> **Task instructions**
Pull each line containing "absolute" out of the data and copy it.

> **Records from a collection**
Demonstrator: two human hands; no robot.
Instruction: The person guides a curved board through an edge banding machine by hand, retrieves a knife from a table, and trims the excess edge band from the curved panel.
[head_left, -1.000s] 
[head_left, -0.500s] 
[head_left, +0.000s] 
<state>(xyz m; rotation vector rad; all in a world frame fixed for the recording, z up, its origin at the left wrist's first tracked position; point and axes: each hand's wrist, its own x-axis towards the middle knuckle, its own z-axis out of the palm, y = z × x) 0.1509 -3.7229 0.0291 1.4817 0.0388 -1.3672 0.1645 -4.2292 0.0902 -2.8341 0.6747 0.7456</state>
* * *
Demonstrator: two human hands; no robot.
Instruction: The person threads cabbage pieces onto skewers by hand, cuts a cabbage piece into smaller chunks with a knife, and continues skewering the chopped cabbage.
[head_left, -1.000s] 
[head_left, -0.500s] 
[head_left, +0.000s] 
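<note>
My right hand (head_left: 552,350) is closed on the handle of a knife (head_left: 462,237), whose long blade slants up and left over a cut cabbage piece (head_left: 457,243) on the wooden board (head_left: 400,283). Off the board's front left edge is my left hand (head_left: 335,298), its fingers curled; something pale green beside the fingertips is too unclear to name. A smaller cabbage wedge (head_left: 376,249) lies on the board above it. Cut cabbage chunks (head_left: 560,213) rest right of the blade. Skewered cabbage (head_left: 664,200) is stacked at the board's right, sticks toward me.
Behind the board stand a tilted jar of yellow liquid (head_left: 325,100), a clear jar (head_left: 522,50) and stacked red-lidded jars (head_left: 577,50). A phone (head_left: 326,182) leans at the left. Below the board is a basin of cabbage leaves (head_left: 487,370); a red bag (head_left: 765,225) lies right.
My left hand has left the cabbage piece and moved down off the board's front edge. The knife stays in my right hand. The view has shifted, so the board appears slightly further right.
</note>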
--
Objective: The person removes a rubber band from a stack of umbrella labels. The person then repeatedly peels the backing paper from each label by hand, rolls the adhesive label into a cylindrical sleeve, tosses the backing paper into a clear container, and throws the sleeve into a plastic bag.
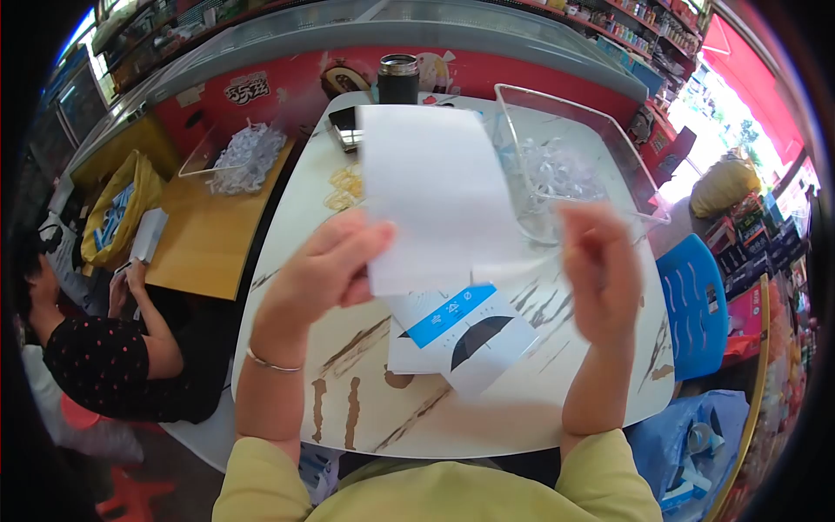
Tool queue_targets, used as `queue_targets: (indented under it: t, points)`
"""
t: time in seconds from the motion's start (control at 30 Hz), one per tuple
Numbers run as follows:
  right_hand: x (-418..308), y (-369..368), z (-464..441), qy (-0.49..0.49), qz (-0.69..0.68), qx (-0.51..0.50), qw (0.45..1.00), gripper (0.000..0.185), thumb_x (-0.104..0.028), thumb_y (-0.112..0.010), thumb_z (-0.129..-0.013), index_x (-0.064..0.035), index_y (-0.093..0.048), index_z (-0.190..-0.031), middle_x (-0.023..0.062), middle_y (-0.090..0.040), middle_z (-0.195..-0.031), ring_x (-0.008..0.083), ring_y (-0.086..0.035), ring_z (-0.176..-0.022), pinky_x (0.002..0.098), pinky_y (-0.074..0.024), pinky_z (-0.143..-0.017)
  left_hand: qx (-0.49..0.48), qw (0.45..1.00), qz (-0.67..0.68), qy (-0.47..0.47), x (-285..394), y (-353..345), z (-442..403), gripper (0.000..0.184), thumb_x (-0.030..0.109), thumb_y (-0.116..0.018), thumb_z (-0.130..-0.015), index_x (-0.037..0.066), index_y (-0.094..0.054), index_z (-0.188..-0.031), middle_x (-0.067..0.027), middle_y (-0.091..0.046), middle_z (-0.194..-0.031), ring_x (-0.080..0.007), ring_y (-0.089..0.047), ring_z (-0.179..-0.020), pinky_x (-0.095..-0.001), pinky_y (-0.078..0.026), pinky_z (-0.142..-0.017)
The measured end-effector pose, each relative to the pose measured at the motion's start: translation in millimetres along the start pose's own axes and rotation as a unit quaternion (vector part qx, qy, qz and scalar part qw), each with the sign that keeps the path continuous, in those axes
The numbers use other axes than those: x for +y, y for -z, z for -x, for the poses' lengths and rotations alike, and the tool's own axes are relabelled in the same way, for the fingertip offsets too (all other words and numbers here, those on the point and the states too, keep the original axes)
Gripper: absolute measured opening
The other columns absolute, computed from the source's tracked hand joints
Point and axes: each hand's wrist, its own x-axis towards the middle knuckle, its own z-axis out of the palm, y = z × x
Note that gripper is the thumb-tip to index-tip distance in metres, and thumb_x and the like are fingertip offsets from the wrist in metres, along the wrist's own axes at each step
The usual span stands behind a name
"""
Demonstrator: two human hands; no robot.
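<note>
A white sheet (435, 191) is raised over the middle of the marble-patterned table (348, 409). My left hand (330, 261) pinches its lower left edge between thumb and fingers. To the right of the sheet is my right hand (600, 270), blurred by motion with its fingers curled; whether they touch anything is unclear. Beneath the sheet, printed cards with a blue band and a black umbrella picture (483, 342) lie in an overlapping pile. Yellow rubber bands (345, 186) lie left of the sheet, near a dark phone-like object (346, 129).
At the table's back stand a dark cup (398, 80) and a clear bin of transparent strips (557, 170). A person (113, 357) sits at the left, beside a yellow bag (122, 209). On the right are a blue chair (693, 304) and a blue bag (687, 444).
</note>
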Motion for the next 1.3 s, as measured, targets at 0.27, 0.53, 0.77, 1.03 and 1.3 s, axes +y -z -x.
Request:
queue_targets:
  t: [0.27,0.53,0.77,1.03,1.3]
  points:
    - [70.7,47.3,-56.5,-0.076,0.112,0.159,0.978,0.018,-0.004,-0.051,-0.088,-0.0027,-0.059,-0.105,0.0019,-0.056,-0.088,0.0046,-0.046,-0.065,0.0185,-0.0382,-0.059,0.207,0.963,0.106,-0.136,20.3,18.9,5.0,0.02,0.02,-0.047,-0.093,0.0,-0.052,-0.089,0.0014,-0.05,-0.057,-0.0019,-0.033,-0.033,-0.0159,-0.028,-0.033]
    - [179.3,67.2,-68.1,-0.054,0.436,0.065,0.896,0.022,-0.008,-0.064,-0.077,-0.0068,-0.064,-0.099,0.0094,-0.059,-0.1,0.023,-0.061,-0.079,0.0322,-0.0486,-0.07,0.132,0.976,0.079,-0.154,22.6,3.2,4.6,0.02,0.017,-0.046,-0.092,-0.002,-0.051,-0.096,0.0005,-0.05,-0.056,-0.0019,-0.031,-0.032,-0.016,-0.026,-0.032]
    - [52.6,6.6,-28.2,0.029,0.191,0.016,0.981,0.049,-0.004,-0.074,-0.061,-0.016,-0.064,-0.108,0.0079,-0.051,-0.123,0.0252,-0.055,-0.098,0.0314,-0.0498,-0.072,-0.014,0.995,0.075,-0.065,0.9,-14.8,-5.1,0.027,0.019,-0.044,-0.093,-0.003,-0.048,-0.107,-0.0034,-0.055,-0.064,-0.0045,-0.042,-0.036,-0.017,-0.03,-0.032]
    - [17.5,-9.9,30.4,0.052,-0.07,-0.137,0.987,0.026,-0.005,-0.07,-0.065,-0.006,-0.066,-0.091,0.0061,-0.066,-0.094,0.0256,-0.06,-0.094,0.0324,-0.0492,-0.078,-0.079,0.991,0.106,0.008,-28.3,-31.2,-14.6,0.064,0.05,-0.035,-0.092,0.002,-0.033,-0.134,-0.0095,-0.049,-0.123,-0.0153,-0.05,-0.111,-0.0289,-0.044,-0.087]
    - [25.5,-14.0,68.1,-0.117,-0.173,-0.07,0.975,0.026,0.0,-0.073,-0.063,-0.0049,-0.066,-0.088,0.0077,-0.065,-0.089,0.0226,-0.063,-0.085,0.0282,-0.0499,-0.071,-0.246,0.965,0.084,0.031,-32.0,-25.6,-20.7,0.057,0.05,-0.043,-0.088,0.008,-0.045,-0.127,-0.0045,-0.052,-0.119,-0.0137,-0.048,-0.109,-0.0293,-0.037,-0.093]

> **Written solution**
Gripper: absolute measured opening
The other columns absolute, computed from the source's tracked hand joints

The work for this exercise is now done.